So, Marc thought, this was where Thornton was
heading: letting the jury see there was no evidence that Brodie’s
intentions had been honourable, indeed had not been revealed even
to his sister and confidante. The prosecutor was leaving nothing to
chance as he constructed his deadly scenario. And, still, the real
danger had not yet passed.

“No,” Celia answered. “He just said he’d take
care of things.”

“And you and your brother did not discuss the
note or what, if anything, he was planning to do about it – over
the seven days between that Wednesday and the next one?”

Celia looked down. Her lower lip began to
tremble. Ten seconds went by.

“Miss Langford,” the judge said kindly, “you
must answer the question, and whatever your personal feelings and
loyalties, you must tell us the truth.”

Celia looked up at last, not at the judge or
the prosecutor but at Brodie high in the prisoner’s dock. She tried
bravely to squeeze her tears back in. Brodie did not move, but some
message, perceptible only to brother and sister, passed between
them.

“We talked a little bit the next Wednesday,
just before Brodie went off to his club.”

“And what prompted such a discussion at this
time? Remember, you’ve told us he alone would ‘take care of’ the
threat, and he had apparently not raised the matter in the
intervening seven days.”

In a barely audible voice, she said, “A
second note had just come.”

Sensation: in the side-galleries and among
the jurors, whose attention had begun to flag.
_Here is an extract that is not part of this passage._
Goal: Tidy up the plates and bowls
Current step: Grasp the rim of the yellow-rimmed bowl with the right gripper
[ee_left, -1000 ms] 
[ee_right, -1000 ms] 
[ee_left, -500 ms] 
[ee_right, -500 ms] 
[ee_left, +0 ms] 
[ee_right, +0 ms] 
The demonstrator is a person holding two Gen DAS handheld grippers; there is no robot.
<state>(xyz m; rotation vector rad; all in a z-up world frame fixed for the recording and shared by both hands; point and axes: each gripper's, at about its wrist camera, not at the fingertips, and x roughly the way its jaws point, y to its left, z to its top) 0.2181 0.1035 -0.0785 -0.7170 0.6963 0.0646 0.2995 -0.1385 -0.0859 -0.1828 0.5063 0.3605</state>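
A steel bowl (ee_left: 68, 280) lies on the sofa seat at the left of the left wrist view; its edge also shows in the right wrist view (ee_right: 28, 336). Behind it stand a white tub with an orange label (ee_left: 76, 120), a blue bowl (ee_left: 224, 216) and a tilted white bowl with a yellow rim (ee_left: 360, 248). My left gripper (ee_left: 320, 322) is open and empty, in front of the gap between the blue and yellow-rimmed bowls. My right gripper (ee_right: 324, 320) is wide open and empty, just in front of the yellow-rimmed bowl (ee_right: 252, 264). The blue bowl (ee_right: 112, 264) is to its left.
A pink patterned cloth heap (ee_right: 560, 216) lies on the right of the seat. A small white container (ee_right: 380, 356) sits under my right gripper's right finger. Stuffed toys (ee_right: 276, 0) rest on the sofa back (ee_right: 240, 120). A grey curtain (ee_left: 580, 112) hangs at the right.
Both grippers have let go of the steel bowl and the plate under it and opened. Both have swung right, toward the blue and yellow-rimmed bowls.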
The judge had to use
his gavel.

Kingsley Thornton was so accustomed to
feigning surprise that he hardly knew how to register the genuine
thing. “Well, now,” he said, trying to throttle down his
excitement, “as there is no mention by the accused in his
true
confession
of any such note, you had better tell us all about
it yourself.”

“It was nothing really. I read it before
Brodie tore it up. It was one sentence, reminding Brodie to come to
the alley or Miss Ramsay’s life would be ruined. Nothing that
wasn’t in the first one.”

“I see, even though the accused deliberately
excluded it from his
confession
?”

“Nothing more.” Celia was starting to tremble
all over.

“What did your brother say to you about this
second
threat – just moments before setting out for his club
and the alley behind it?”

In a choking voice Celia said, “He told me he
was going to make sure this scoundrel didn’t ever get the chance to
blackmail anybody ever again.”

 

 

SIXTEEN

 

Marc did what he could on cross-examination. There
was no way to mitigate the effect of Brodie’s omission of the
second note from his statement – Marc might be able to address that
in his closing remarks – but he made some headway towards blunting
the stunning revelation of what Brodie’s intentions and mood had
been early that Wednesday evening. Thornton had compelled a tearful
Celia to admit that his “threat” against the blackmailer had been
said in anger, and it was here that Marc began.
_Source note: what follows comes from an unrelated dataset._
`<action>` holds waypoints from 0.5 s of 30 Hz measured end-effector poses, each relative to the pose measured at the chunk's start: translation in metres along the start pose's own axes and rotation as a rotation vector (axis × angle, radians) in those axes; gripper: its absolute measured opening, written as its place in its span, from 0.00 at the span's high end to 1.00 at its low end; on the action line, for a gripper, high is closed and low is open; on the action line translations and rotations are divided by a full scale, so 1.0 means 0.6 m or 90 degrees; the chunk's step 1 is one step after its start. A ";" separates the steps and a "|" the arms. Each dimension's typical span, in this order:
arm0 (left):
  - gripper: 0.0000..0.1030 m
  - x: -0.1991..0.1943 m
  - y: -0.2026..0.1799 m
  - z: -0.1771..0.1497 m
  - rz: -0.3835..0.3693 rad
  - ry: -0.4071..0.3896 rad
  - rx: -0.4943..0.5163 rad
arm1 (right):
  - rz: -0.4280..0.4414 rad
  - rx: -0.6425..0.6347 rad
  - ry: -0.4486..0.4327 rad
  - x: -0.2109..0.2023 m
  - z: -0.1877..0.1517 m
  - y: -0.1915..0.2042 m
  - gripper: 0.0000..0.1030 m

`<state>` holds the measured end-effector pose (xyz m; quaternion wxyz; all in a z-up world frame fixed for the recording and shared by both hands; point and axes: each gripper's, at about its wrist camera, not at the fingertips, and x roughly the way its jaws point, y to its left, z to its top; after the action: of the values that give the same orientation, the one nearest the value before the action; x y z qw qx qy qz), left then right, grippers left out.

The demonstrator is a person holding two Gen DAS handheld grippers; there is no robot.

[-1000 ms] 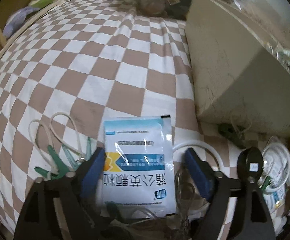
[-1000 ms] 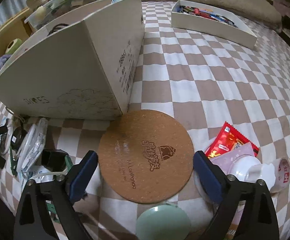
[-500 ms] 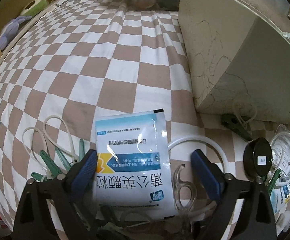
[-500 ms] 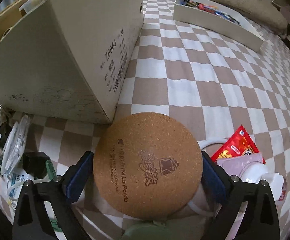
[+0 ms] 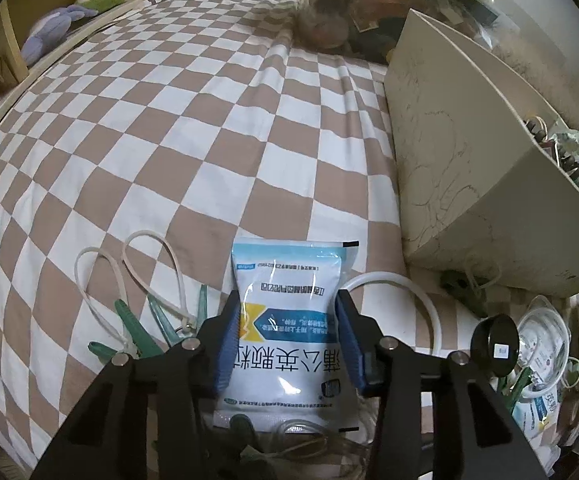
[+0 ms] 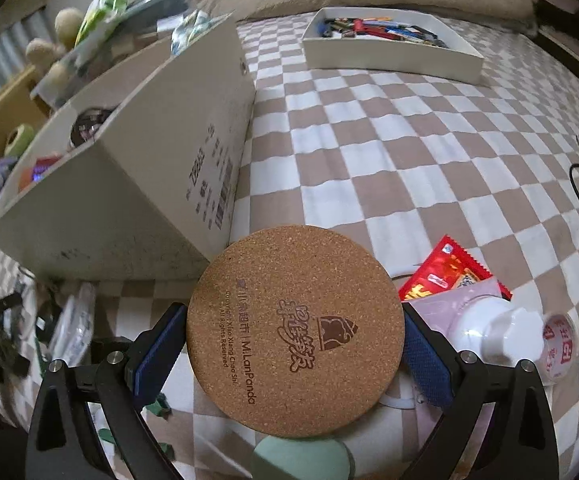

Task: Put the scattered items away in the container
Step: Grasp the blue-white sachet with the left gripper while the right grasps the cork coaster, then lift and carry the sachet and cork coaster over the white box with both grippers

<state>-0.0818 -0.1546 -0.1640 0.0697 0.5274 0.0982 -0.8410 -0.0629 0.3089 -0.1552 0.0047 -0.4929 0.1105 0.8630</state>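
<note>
The sachet (image 5: 289,320) is a glossy white and pale-blue packet with a dark blue band, a yellow wedge and large printed characters that read upside down in the left wrist view. It sits between the 2 blue pads (image 5: 229,344) of the left gripper (image 5: 287,340), whose jaws are closing; both pads press its long edges and the packet bulges between them. Its long axis runs straight away from the gripper, the sealed far end toward the checked bedspread (image 5: 169,160), just left of the near corner of the box (image 5: 469,184).

The coaster (image 6: 295,330) is a round cork disc stamped with a brown logo and a line of small text. It spans the right gripper (image 6: 295,356), its rim touching both pads (image 6: 157,344), so that gripper grips it flat side up. It lies just right of the box (image 6: 149,200) corner, its far rim against that corner. A red packet (image 6: 449,272) and a white bottle (image 6: 501,332) lie right of the coaster.
</note>
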 end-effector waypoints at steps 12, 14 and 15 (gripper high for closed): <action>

“Given your brother’s character and customary
behaviour, Miss Langford, is it not more probable that his remark
about stopping the blackmailer and his criminal activities was
intended to convey to you that he planned to catch the villain and
hale him before the courts, and that the anger you’ve described was
his outrage at such unconscionable behaviour?”

Despite an apoplectic interjection from
Kingsley Thornton, Marc had been able to make his point, small as
it was after the dramatic impact of Celia’s surprise testimony.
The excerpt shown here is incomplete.